# EXERCISE GOAL
Copy out each line below exactly as it appears.

# RECORDED INFORMATION
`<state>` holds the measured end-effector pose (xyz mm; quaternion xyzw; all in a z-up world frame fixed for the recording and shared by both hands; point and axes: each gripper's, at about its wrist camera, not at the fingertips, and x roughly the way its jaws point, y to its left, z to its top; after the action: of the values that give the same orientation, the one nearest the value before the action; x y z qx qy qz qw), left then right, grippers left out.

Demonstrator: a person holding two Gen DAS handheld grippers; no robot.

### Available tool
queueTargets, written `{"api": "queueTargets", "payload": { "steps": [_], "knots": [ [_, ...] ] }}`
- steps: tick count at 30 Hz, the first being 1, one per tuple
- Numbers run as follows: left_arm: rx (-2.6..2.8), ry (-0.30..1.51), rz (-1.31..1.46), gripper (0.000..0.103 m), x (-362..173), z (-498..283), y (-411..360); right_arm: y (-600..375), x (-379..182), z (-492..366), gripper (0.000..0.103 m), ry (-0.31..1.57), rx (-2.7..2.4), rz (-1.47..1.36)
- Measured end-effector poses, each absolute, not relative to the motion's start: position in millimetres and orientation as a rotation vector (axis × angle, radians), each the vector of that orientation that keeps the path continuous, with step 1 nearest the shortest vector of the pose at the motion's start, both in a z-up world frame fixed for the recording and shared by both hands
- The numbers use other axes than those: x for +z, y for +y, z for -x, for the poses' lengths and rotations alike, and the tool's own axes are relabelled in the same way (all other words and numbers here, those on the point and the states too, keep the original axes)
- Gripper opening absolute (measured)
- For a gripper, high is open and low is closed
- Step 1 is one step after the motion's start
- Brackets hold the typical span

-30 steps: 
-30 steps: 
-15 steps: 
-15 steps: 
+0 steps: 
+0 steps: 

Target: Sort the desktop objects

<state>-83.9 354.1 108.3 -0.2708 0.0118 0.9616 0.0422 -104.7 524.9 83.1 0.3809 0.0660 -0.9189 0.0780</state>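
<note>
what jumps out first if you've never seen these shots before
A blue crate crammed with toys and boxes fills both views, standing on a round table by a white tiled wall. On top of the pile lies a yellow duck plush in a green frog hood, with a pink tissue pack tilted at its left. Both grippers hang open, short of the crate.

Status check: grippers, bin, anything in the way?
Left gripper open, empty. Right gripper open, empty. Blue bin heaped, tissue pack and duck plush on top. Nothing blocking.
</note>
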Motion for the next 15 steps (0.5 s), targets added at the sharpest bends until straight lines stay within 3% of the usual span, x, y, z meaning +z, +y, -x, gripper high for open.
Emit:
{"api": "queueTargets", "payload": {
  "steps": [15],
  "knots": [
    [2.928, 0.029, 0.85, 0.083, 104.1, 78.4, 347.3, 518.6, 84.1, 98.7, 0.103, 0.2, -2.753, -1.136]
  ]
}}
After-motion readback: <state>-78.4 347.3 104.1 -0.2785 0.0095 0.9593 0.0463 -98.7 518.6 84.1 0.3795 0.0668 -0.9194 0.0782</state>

# SOLVED PROBLEM
`<state>` holds the measured end-effector pose (xyz mm; quaternion xyzw; all in a z-up world frame fixed for the recording and shared by both hands; point and axes: each gripper's, at about its wrist camera, not at the fingertips, and x roughly the way its jaws point, y to its left, z to its top; after the action: of the values that give the same orientation, the one nearest the value before the action; x y z qx qy qz qw), left then right, grippers left out.

Demonstrator: a person holding two Gen DAS handheld grippers; no robot.

### Available tool
queueTargets, written `{"api": "queueTargets", "payload": { "steps": [_], "knots": [ [_, ...] ] }}`
- steps: tick count at 30 Hz, the first being 1, one per tuple
- Numbers run as follows: left_arm: rx (-2.6..2.8), ry (-0.30..1.51), rz (-1.31..1.46), gripper (0.000..0.103 m), x (-362..173), z (-498..283), y (-411..360); right_arm: y (-600..375), x (-379..182), z (-492..366), gripper (0.000..0.103 m), ry (-0.31..1.57), rx (-2.7..2.4), rz (-1.47..1.36)
- Measured end-effector poses, each absolute, not relative to the motion's start: position in millimetres and orientation as a rotation vector (axis × angle, radians), each the vector of that orientation that keeps the path continuous, with step 1 nearest the shortest vector of the pose at the motion's start, both in a z-up world frame fixed for the recording and shared by both hands
- The numbers use other axes than those: x for +z, y for +y, z for -x, for the poses' lengths and rotations alike, and the tool's own axes are relabelled in the same way (all other words and numbers here, those on the point and the states too, keep the original axes)
- Gripper opening absolute (measured)
- For a gripper, high is open and low is closed
- Step 1 is one step after the motion's start
- Brackets hold the typical span

-30 steps: 
-30 steps: 
-15 steps: 
-15 steps: 
+0 steps: 
+0 steps: 

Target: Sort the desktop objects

<state>-83.9 354.1 108.3 -0.2708 0.0118 0.9616 0.0422 -104.7 524.9 83.1 0.3809 0.0660 -0.9189 0.0780</state>
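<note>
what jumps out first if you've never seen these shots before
A blue crate crammed with toys and boxes fills both views, standing on a round table by a white tiled wall. On top of the pile lies a yellow duck plush in a green frog hood, with a pink tissue pack tilted at its left. Both grippers hang open, short of the crate.

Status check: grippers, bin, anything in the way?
Left gripper open, empty. Right gripper open, empty. Blue bin heaped, tissue pack and duck plush on top. Nothing blocking.
</note>
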Motion for the next 15 steps (0.5 s), targets added at the sharpest bends until straight lines stay within 3% of the usual span, x, y, z meaning +z, +y, -x, gripper high for open.
Emit:
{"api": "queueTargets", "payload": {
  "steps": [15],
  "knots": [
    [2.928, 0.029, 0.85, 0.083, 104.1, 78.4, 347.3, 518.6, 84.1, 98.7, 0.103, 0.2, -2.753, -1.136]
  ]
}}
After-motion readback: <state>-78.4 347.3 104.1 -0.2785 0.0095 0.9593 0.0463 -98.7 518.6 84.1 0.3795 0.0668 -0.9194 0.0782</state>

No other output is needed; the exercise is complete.